• _EXERCISE OBJECTIVE_: Every entry in the data that follows should come back exactly, pictures aside.

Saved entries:

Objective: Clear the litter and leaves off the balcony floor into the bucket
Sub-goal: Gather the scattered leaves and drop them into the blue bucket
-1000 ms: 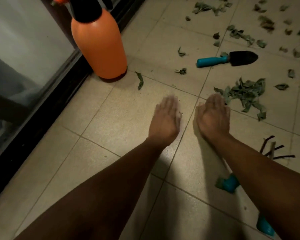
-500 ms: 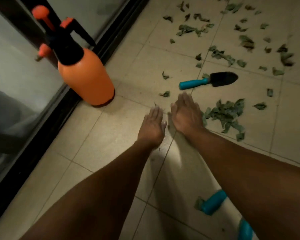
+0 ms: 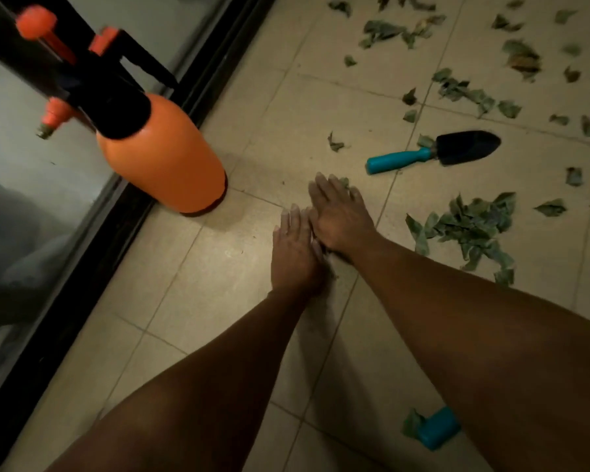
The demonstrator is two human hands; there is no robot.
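I am pressing my left hand (image 3: 295,248) and right hand (image 3: 339,218) flat on the tiled floor (image 3: 198,277) beside scattered leaves (image 3: 470,226), near an orange sprayer (image 3: 160,155).

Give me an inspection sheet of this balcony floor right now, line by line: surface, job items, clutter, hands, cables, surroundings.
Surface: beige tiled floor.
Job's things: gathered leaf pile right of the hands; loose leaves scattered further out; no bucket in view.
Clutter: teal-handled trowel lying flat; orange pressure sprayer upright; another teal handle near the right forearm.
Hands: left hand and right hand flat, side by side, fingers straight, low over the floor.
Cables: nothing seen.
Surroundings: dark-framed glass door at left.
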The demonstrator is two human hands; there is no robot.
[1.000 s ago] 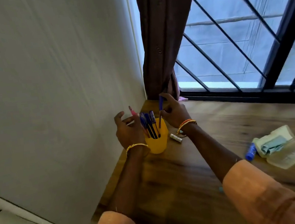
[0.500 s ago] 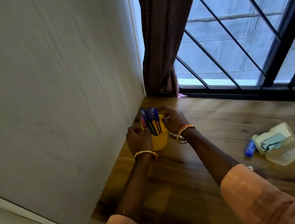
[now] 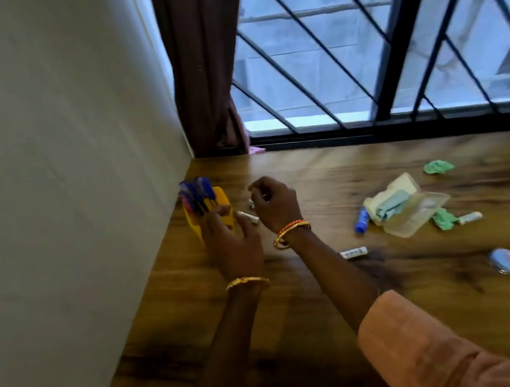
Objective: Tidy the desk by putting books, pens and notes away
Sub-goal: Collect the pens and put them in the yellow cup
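Pens [image 3: 196, 192] stand in the cup [image 3: 222, 201] on my desk [image 3: 327, 298]; left hand [image 3: 233, 245] touches it, fingers apart; right hand [image 3: 276, 203] loosely curled, empty.

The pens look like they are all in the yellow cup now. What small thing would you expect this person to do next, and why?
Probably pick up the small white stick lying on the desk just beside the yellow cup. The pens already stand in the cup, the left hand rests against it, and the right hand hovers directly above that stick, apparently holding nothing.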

• _REPLY TO THE TASK_:
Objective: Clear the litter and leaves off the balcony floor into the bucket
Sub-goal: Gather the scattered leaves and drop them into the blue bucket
-1000 ms: 
-500 ms: 
+0 ms: 
The demonstrator is two human hands; there is no robot.
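I am pressing my left hand (image 3: 295,248) and right hand (image 3: 339,218) flat on the tiled floor (image 3: 198,277) beside scattered leaves (image 3: 470,226), near an orange sprayer (image 3: 160,155).

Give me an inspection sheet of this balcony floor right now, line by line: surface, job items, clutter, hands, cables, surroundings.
Surface: beige tiled floor.
Job's things: gathered leaf pile right of the hands; loose leaves scattered further out; no bucket in view.
Clutter: teal-handled trowel lying flat; orange pressure sprayer upright; another teal handle near the right forearm.
Hands: left hand and right hand flat, side by side, fingers straight, low over the floor.
Cables: nothing seen.
Surroundings: dark-framed glass door at left.
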The demonstrator is two human hands; there is no robot.
[1.000 s ago] 
[0.500 s ago] 
[now] 
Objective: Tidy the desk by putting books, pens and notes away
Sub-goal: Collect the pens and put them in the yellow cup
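Pens [image 3: 196, 192] stand in the cup [image 3: 222, 201] on my desk [image 3: 327, 298]; left hand [image 3: 233, 245] touches it, fingers apart; right hand [image 3: 276, 203] loosely curled, empty.

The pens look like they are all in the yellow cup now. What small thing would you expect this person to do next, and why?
Probably pick up the small white stick lying on the desk just beside the yellow cup. The pens already stand in the cup, the left hand rests against it, and the right hand hovers directly above that stick, apparently holding nothing.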

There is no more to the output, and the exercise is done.